Aim of the exercise: Of the entries below, return only those lines from the line with "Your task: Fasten" to the line with "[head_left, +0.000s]", exactly, both included.

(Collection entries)
*** Begin section ***

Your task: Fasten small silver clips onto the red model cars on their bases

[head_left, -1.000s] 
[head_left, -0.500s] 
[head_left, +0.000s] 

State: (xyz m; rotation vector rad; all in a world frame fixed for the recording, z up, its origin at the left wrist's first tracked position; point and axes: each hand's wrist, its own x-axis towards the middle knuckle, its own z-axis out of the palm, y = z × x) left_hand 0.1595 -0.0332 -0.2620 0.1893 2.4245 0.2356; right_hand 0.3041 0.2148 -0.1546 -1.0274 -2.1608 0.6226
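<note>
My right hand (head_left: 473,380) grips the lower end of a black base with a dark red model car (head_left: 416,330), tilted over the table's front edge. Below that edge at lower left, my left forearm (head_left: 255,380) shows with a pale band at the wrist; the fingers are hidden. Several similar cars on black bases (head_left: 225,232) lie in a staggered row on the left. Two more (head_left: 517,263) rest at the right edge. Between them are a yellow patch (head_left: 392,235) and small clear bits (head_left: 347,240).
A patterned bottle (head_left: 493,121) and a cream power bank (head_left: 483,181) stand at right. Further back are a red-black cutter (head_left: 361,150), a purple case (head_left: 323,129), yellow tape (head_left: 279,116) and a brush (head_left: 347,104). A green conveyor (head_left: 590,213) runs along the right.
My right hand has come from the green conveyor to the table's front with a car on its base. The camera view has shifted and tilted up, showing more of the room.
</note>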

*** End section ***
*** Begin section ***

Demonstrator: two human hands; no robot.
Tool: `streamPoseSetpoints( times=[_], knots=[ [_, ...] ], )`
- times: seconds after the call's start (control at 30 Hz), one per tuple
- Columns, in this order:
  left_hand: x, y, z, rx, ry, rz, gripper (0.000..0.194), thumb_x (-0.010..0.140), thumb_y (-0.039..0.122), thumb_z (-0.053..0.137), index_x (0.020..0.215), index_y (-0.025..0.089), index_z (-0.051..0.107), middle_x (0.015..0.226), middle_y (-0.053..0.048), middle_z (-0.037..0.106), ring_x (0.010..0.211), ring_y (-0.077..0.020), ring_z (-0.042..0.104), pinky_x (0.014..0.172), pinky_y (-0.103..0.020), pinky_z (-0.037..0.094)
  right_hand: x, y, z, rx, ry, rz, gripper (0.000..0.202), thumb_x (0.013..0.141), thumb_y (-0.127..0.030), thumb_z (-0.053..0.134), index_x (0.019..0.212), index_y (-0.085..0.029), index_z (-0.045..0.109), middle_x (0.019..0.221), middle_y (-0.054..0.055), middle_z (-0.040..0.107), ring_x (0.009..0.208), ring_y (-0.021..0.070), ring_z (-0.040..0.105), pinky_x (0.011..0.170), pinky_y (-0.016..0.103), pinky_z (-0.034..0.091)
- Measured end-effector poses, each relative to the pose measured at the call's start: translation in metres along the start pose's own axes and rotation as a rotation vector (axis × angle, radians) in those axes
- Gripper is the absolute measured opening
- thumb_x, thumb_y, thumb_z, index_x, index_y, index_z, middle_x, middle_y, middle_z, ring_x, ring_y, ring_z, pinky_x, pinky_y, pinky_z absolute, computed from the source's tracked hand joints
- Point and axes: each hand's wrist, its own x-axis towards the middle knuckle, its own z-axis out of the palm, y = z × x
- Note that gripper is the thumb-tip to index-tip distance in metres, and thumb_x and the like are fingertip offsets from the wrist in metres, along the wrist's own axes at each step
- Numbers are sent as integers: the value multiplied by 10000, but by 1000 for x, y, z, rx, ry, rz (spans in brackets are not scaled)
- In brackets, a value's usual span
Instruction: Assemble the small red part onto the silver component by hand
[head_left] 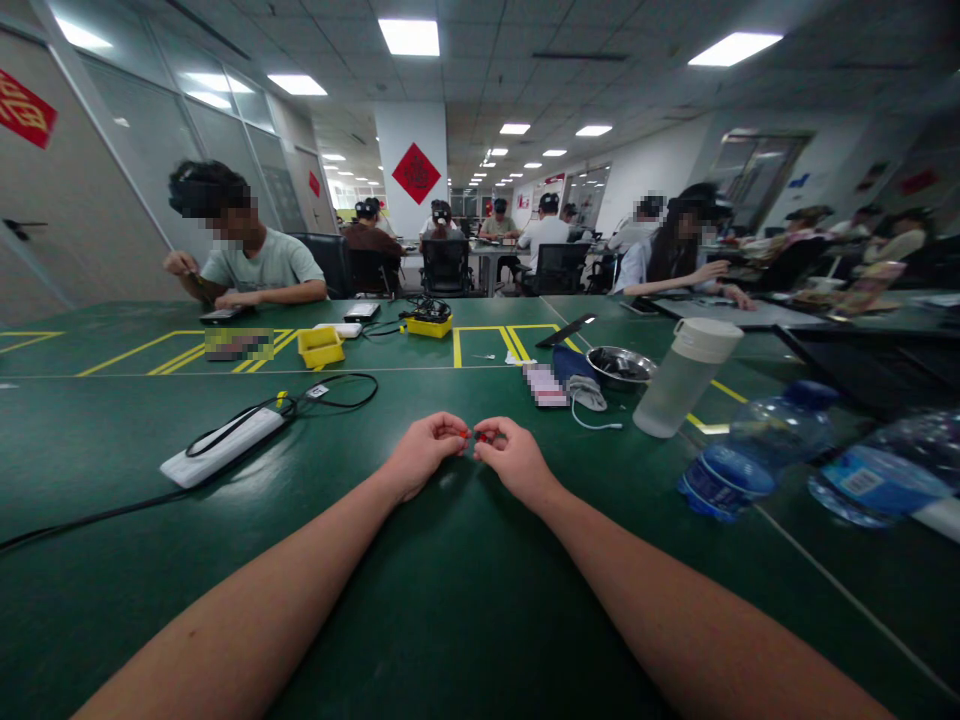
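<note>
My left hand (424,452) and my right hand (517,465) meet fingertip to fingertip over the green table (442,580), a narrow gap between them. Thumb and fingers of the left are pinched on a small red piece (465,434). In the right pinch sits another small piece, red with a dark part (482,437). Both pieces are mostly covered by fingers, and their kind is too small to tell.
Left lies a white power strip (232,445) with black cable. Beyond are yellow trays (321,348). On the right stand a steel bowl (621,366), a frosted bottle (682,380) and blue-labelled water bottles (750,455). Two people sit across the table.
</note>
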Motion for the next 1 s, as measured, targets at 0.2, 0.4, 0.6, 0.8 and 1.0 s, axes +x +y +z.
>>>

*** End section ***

Output below:
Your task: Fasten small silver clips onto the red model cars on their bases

[head_left, -1.000s] 
[head_left, -0.500s] 
[head_left, +0.000s] 

This exercise has nothing further to it.